Here is a website that will test any site to see if it can be accessed in the People’s Republic. Here is a technical explanation of how the great firewall works. The Chinese government has an estimated 50,000 people working to make sure that the other billion plus don’t see anything that the government does not want them to see. The gods help you if you dare to question the government on-line.
American on-line corporation are guilty of compliance with the Great Firewall initiative, mostly to protect their access to this huge, but repressed market. Google’s Chinese product comes with built-in filtering devices and the government is free to block any searches that it wishes, including blogger. Google does make the attempt to let users know when information is being blocked, but that is not exactly news to the user in
Not that many people would try. Attempting to circumvent the firewall could draw as much attention as posting subversive material in the first place.

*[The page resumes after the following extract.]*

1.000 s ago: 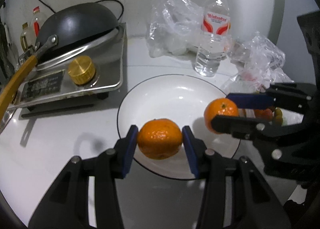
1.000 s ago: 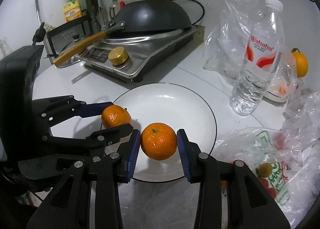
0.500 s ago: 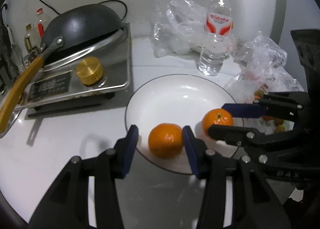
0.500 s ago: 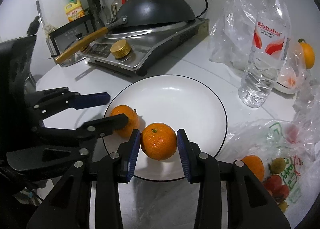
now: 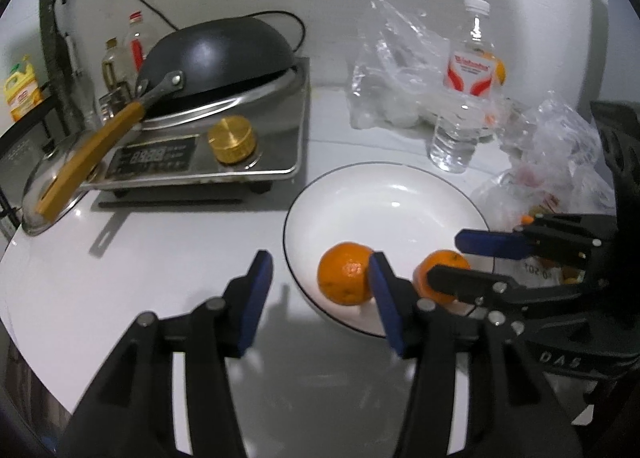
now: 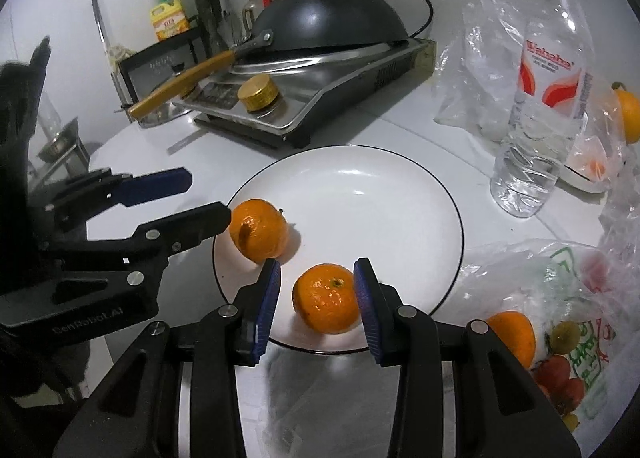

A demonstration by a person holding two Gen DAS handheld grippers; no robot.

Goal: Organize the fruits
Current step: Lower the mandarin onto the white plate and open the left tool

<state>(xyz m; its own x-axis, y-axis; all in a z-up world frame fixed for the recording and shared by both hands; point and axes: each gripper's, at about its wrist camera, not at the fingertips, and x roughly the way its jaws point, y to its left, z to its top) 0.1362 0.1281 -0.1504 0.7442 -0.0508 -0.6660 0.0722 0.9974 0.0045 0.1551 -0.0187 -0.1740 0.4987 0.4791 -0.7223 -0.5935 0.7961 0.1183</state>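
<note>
Left tongs (image 5: 320,298) opening, free of the mandarin (image 5: 346,278) beside their right pad. Right tongs (image 6: 316,298) spread around the second mandarin (image 6: 326,298), stem end up; neither pad presses it.

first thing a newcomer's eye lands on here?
Two bright oranges at the near edge of the white plate: one orange lies free beside the left gripper, whose jaws are opening; the other orange sits between the right gripper jaws. Behind, a black wok covers the cooker.
</note>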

Still, they are not as bad as Yahoo, which turned over the names of at least two dissidents to authorities. In order to distance itself from accusations of human rights abuses, Yahoo has essentially outsourced it entire Chinese operation to an existing company called Alibaba. Notice how the press release speaks high-mindedly of commerce but does not broach issues of basic human rights like free speech. Did they really think that cases like Li Zhi and Shi Tao would never come up? Both of these men posted information not “pleasing” to the Chinese government and ended up with long prison sentences. These are not the country club prisons that American white collar criminals populate. Even the worst American prisons (with the exception of Gitmo) pale in comparison to what this founder of the China Democracy Party endured in a Chinese prison.
Finally, we come to Microsoft, whose censorship efforts are much more benign. (Scroll to page 19 toward the bottom. This document also details actions by Yahoo and Google.) Don’t bother trying to register a Microsoft spaces account in China using terms like “democracy,” “freedom of expression,” “Tiananmen Square,” “Tibet independence,” or “Falun Gong.” In the most egregious example of collusion with the Chinese government, Microsoft removed a blog run by Michael Anti, again to protect profits.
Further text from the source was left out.